HomeReadTools deskDDR5 bandwidth limits dual-LLM inference on APUs: Benchmarks inside
Tools·Jun 2, 2026

DDR5 bandwidth limits dual-LLM inference on APUs: Benchmarks inside

This review analyzes a deep dive into LLM performance on shared-memory APU hardware, specifically examining how DDR5 bandwidth limitations impact the viability of multi-model agent architectures.…

This review analyzes a deep dive into LLM performance on shared-memory APU hardware, specifically examining how DDR5 bandwidth limitations impact the viability of multi-model agent architectures.

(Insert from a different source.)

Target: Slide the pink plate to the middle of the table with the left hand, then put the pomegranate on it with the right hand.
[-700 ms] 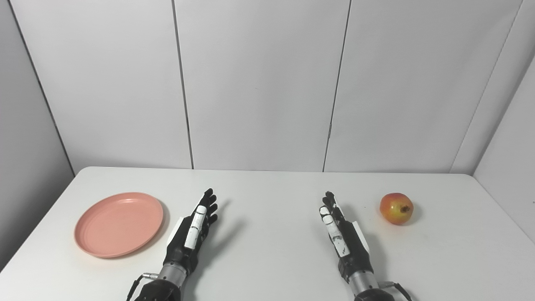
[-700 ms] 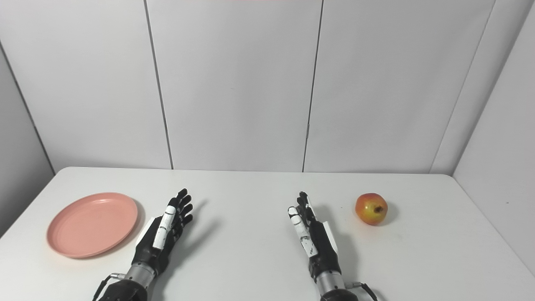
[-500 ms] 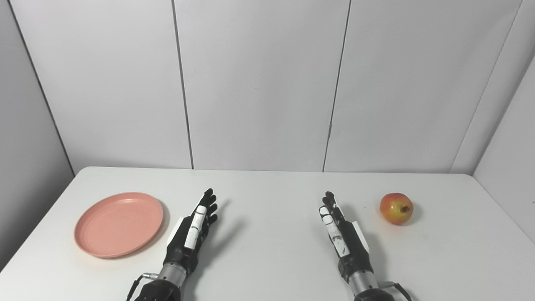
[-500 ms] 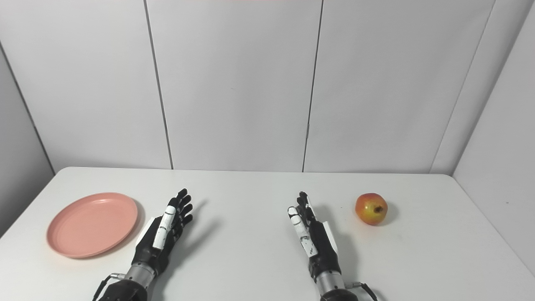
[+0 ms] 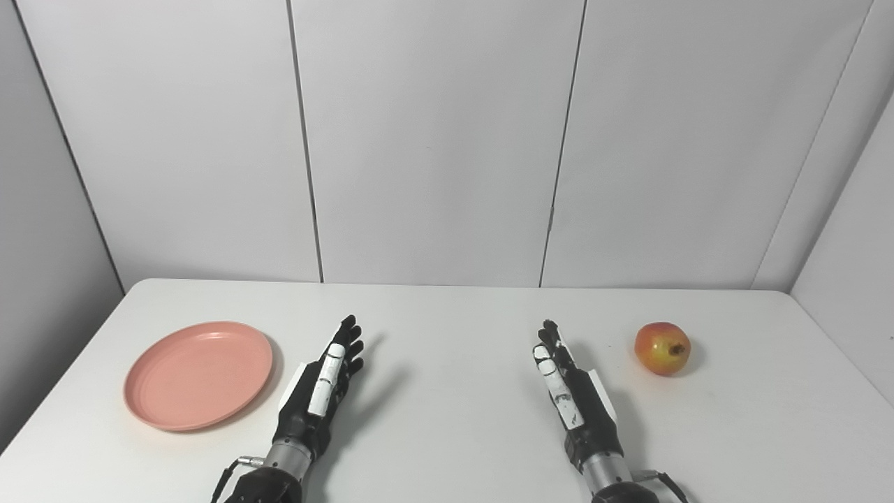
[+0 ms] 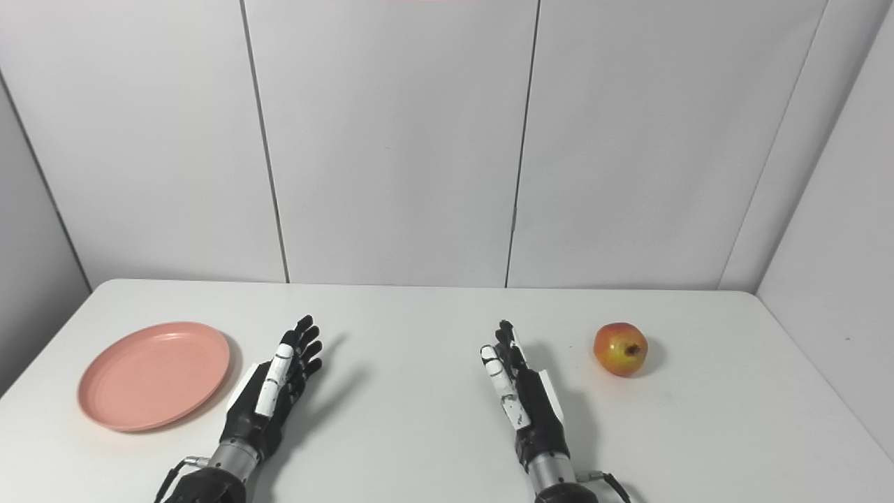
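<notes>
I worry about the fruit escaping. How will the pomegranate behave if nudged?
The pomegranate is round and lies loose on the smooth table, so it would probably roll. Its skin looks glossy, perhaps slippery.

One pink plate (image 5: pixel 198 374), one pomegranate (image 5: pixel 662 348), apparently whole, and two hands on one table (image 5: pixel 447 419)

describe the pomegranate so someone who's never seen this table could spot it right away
Start at the white table and look to its right side, past the right hand, which lies open on the surface. There, apart from the hand, sits the round red-and-yellow pomegranate with a small dark crown. It is the only fruit; the flat round pink plate lies at the far left.
</notes>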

TL;DR Best for: Understanding hardware bottlenecks for LLM inference on APUs, single MoE LLM deployments. Skip if: You require efficient concurrent inference of multiple LLMs on shared-memory systems for agentic workflows. Bottom line: DDR5 bandwidth is the primary bottleneck for running multiple LLMs concurrently on APUs, even with Mixture of Experts models, making dual-LLM agent architectures impractical.

METHODOLOGY

This v0 review draws on the founder's published claims and benchmarks at dev.to. Independent benchmarks are pending, and our update cadence will re-test when claims diverge from observed behavior. The review covers an analysis of LLM inference performance on specific APU hardware, detailing the observed tokens per second and memory bandwidth constraints. The source signal provides specific hardware and software configurations, including command-line outputs and benchmark screenshots.

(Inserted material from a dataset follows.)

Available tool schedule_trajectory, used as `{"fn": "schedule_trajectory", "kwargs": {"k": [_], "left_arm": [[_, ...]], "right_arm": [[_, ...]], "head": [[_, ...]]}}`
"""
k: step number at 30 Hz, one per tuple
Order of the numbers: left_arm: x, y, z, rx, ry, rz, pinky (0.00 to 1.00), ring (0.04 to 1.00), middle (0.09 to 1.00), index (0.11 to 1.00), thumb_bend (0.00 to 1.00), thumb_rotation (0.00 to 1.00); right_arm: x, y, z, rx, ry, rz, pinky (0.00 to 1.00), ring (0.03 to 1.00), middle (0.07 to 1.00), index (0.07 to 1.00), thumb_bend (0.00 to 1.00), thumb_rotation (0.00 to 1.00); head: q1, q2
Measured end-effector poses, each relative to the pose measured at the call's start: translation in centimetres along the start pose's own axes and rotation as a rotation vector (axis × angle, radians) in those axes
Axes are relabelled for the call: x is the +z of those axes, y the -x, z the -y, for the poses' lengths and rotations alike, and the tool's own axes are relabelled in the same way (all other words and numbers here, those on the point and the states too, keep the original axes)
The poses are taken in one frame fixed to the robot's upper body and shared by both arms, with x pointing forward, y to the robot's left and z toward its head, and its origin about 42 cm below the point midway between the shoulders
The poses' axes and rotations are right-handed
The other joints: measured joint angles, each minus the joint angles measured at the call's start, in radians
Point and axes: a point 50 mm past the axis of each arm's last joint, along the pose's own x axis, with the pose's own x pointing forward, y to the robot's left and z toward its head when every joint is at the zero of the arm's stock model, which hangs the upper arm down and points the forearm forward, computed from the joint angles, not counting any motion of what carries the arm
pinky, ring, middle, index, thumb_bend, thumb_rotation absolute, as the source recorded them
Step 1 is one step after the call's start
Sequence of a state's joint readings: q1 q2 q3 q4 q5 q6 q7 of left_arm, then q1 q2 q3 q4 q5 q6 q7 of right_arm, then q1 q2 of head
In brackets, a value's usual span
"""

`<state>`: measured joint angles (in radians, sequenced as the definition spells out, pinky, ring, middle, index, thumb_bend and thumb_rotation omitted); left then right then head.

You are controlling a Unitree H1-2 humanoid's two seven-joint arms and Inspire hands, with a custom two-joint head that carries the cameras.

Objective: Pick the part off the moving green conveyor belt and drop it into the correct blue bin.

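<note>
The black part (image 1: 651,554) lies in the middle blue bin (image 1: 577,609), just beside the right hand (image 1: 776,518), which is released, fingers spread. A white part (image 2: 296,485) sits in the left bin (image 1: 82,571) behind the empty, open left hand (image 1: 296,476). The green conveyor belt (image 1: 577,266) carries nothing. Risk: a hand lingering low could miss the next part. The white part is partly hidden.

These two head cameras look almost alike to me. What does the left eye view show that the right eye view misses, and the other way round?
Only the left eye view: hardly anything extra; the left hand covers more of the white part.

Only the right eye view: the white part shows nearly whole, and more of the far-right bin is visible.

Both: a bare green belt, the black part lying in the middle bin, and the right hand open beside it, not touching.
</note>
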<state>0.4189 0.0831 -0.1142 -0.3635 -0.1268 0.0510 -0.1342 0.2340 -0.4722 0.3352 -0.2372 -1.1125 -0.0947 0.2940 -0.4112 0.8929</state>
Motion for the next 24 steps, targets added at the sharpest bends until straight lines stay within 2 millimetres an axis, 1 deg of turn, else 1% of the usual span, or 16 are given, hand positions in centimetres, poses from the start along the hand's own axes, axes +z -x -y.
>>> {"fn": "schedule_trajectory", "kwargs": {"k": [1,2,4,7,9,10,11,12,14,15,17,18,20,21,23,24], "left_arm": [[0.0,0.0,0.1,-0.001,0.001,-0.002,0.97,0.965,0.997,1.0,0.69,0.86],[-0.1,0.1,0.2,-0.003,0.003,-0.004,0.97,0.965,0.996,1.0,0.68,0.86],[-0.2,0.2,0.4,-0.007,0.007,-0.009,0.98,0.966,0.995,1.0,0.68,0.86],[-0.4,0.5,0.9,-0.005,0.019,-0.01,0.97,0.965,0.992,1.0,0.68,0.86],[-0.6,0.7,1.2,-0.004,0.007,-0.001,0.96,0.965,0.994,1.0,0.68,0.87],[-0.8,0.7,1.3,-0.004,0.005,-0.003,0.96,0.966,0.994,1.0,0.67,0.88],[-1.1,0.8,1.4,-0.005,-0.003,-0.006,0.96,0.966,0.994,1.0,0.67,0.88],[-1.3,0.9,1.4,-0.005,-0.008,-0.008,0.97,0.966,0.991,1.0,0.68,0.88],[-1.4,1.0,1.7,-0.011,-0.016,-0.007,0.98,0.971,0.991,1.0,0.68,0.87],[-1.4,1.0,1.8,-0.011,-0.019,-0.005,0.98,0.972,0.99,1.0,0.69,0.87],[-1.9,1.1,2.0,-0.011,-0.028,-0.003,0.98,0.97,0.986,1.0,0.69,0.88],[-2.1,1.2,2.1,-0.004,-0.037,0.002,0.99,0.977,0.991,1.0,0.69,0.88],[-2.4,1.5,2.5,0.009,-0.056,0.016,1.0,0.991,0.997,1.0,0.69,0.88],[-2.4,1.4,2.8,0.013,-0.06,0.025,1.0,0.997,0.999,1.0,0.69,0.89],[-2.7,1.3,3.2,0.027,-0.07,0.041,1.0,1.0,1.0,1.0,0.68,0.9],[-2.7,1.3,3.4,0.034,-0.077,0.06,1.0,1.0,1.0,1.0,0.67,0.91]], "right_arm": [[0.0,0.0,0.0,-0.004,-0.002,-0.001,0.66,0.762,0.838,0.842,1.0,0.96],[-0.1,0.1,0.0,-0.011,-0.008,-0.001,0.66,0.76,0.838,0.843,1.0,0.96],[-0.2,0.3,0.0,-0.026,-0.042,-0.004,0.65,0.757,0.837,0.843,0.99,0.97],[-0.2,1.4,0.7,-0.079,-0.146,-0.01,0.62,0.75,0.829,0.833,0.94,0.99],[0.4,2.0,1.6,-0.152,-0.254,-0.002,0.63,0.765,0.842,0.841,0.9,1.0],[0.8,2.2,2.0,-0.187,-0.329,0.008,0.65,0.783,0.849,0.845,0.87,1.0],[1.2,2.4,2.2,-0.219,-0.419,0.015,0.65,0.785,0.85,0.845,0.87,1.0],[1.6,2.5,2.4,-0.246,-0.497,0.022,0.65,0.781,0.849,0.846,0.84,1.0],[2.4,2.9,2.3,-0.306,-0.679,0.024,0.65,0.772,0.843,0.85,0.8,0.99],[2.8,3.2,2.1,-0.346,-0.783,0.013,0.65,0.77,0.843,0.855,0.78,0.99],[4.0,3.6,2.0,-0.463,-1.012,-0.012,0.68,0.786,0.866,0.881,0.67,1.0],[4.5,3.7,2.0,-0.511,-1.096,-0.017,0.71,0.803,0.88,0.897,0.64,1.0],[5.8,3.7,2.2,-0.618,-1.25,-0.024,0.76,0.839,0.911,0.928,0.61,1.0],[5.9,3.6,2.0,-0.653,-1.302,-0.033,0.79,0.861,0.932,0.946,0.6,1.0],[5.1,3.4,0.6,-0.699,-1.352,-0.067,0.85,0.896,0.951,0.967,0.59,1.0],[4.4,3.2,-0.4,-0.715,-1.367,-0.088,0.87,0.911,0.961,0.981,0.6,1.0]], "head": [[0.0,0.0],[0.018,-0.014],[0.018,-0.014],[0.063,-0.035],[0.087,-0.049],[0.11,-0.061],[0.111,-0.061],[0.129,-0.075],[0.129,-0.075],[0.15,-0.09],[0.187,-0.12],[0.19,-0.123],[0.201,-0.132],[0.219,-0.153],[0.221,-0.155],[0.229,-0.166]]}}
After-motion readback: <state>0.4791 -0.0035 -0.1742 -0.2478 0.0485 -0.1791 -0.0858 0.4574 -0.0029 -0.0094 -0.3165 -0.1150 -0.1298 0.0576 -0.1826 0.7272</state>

Tool/Hardware Tested: The primary hardware under review is the Minisforum UM790Pro, equipped with an AMD Ryzen 9 7940HS CPU (Zen 4, 8C/16T), an AMD Radeon 780M iGPU (12 RDNA 3 compute units), and 96 GB DDR5-5600 RAM, providing approximately 80 GB/s bandwidth. The GPU memory pool is described as 2 GB dedicated VRAM plus 46 GB GTT, totaling 48 GB GPU-accessible memory. Ollama was used as the LLM management tool.

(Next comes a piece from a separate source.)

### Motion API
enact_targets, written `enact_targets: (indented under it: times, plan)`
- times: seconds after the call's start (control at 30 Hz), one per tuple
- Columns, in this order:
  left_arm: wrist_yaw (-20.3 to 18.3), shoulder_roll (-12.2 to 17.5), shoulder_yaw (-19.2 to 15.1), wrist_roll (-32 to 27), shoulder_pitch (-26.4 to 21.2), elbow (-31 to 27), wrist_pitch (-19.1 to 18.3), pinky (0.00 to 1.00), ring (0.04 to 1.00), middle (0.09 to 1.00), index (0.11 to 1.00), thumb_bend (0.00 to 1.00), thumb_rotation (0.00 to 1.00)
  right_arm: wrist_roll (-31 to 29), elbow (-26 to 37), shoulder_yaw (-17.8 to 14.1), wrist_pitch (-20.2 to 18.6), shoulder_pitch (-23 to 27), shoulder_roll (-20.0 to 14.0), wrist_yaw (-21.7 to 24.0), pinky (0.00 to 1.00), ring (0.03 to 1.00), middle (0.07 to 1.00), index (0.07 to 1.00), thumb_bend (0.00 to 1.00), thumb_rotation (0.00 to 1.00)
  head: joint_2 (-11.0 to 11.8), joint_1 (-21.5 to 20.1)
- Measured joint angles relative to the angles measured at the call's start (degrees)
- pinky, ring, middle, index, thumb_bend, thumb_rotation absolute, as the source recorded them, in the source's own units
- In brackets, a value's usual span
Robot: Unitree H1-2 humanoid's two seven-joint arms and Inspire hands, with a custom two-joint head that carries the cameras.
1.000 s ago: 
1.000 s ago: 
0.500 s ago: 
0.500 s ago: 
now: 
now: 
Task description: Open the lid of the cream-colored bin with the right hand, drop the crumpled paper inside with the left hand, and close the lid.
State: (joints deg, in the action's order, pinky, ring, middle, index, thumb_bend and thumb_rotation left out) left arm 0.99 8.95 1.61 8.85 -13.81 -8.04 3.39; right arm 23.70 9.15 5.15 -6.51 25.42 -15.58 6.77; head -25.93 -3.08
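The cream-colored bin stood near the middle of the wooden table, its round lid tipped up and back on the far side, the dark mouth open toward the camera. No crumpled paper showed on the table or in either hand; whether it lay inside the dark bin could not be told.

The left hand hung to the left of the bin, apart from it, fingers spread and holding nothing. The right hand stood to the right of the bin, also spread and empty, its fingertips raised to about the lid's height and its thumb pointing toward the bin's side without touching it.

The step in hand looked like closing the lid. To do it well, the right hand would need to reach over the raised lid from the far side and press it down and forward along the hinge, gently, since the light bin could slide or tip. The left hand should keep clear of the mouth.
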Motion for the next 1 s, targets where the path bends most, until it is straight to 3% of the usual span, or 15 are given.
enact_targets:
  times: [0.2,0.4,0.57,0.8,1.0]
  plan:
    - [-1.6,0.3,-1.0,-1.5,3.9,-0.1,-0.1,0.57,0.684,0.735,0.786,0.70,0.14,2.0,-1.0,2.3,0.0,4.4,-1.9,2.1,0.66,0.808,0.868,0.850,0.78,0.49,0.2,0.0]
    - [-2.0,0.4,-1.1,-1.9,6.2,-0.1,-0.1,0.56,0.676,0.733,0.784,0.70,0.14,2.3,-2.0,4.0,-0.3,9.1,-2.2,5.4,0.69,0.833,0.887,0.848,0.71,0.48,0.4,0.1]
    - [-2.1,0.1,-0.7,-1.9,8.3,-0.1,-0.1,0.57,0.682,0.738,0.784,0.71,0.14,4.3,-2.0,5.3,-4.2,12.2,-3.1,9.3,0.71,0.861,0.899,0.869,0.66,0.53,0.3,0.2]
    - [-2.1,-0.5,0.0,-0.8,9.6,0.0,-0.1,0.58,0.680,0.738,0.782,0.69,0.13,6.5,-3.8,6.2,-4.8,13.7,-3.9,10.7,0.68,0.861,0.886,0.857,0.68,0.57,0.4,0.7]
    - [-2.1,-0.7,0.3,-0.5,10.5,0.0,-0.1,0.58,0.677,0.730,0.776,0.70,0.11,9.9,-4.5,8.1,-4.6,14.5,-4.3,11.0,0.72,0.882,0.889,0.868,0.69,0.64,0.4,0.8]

Models Tested: The author tested four LLM models: qwen3.6:35b (a Mixture of Experts model), gemma4-e2b-abliterated, qwen3:4b-instruct, and qwen2.5:1.5b. Tests involved running these models individually and attempting to run them concurrently.

Measurements: Key measurements included observed tokens per second for single-model inference and the impact on performance when attempting to load and run multiple models, specifically highlighting the role of DDR5 bandwidth.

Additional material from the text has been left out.